What is expected. Your task is to copy the lines from the line containing "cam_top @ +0" through the end of the listing below, both included, without any pictures.

Data extract.
§
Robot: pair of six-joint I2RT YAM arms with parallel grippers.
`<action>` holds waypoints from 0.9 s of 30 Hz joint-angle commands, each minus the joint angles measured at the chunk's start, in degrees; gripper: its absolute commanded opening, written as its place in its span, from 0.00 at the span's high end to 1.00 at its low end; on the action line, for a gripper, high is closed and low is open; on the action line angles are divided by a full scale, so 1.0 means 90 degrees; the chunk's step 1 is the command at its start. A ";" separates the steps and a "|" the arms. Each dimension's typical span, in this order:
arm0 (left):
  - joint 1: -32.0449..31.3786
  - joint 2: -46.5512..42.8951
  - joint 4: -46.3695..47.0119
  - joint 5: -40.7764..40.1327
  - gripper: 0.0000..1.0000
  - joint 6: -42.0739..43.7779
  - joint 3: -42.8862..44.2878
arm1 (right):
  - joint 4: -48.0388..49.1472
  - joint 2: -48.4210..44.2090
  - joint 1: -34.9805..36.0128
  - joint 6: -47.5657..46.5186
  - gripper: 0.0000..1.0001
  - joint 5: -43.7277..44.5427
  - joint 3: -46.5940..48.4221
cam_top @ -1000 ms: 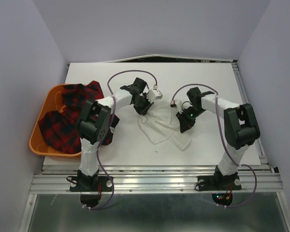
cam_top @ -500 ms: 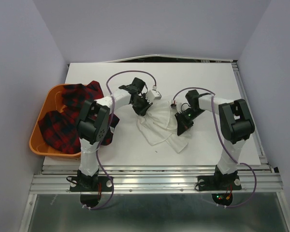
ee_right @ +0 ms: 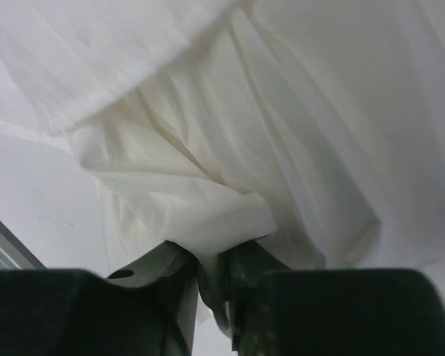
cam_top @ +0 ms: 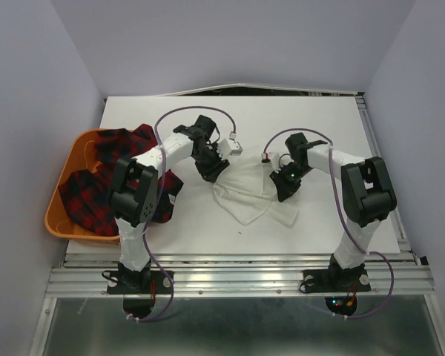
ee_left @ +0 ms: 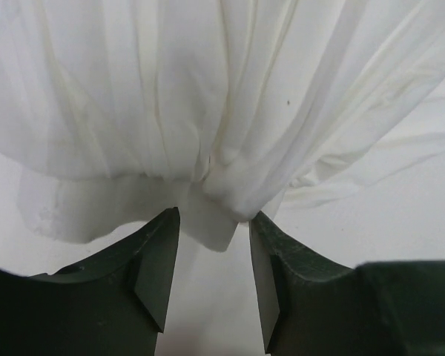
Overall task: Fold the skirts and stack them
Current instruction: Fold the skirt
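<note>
White skirt (cam_top: 245, 200) in right hand (ee_right: 212, 261)

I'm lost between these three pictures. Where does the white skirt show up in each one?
Top external: the white skirt is spread at the middle of the white table.
Left wrist: it fills the upper picture, bunched between the fingers of the left end effector.
Right wrist: it fills most of the picture, pinched in the right end effector.
Shared landmark: the table's bare surface beside the fabric.
</note>
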 commanded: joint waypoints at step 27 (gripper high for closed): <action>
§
Answer area.
cam_top @ +0 ms: 
ee_left @ +0 ms: 
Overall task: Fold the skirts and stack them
Current instruction: Fold the skirt
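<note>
White skirt (cam_top: 245, 200) in right hand (ee_right: 212, 261)

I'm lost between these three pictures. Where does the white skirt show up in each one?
Top external: the white skirt is spread at the middle of the white table.
Left wrist: it fills the upper picture, bunched between the fingers of the left end effector.
Right wrist: it fills most of the picture, pinched in the right end effector.
Shared landmark: the table's bare surface beside the fabric.
</note>
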 commanded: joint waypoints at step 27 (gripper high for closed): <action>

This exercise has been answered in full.